[Stored data entries]
============
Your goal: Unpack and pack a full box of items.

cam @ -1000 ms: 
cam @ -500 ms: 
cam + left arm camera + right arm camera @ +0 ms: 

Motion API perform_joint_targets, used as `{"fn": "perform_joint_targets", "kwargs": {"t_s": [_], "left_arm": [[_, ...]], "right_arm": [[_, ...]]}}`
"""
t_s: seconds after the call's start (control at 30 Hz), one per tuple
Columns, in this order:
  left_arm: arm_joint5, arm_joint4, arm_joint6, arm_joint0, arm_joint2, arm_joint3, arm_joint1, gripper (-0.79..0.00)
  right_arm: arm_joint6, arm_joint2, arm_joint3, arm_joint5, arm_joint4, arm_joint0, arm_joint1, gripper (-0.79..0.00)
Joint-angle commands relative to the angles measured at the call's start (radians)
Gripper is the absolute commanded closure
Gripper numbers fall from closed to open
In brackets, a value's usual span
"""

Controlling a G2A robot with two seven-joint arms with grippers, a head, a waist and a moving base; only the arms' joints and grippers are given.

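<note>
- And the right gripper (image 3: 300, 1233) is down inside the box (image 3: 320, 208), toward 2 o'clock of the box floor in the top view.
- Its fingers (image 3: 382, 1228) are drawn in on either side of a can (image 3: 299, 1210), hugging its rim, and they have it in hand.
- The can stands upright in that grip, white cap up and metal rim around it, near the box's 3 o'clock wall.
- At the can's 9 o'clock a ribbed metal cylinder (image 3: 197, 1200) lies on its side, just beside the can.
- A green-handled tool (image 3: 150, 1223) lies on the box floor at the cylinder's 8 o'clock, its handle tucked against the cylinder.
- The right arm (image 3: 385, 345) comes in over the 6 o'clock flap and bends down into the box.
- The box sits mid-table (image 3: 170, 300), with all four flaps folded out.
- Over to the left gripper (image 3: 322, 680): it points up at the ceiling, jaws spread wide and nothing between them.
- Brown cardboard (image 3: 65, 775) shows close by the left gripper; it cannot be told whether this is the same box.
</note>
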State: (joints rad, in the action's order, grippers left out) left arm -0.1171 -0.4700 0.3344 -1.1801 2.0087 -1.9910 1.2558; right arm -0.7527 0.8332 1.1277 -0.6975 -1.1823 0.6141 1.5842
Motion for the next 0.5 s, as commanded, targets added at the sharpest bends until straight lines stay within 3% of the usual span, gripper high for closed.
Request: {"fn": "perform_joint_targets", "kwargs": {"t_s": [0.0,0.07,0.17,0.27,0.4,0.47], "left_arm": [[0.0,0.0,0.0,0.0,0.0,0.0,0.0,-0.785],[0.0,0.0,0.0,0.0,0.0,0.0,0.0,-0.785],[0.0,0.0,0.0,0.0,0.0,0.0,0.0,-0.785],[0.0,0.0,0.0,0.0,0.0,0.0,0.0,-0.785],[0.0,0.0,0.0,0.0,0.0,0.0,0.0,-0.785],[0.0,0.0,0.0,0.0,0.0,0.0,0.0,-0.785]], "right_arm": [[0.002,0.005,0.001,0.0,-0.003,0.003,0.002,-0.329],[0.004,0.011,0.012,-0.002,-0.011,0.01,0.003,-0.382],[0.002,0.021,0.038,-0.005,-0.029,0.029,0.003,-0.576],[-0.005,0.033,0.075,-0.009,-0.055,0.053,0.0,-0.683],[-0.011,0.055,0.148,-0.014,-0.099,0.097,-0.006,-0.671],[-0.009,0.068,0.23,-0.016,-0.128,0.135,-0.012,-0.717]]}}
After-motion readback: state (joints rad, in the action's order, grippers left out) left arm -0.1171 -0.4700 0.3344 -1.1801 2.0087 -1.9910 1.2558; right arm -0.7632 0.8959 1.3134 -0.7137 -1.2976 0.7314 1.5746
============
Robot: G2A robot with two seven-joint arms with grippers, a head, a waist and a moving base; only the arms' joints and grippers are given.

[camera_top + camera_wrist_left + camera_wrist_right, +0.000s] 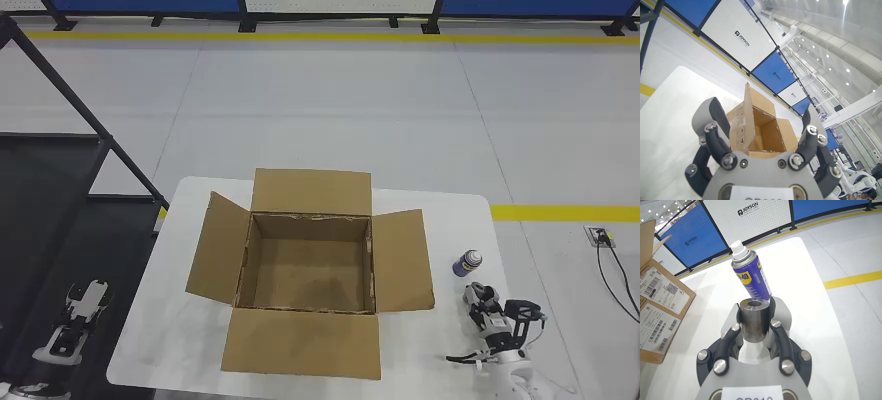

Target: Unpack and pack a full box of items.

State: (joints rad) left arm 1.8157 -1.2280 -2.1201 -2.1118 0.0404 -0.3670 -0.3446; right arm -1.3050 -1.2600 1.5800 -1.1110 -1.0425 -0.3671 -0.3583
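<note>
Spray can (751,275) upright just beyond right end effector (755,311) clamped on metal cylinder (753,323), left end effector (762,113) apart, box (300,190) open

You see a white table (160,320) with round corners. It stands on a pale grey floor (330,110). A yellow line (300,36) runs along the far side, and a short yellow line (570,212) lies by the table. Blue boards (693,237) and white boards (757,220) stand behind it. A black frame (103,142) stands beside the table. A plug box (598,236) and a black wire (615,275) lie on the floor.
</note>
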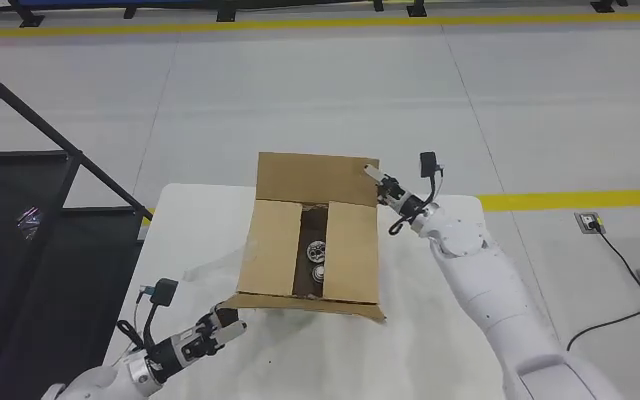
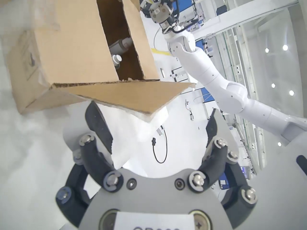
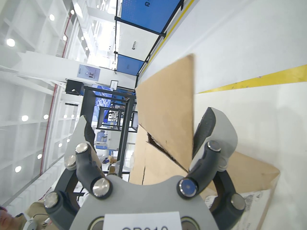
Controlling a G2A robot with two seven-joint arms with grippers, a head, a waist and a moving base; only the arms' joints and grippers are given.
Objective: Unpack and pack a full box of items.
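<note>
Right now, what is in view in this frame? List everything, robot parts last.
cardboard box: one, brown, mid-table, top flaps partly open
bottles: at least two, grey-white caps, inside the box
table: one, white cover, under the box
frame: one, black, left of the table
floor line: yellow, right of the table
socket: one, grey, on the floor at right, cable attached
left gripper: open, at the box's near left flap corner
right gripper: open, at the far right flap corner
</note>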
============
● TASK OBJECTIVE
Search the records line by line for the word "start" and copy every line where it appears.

● ANSWER BELOW
t_s: seconds after the call's start (control at 30 Hz), one per tuple
Joint-angle commands relative to the angles measured at the call's start (radians)

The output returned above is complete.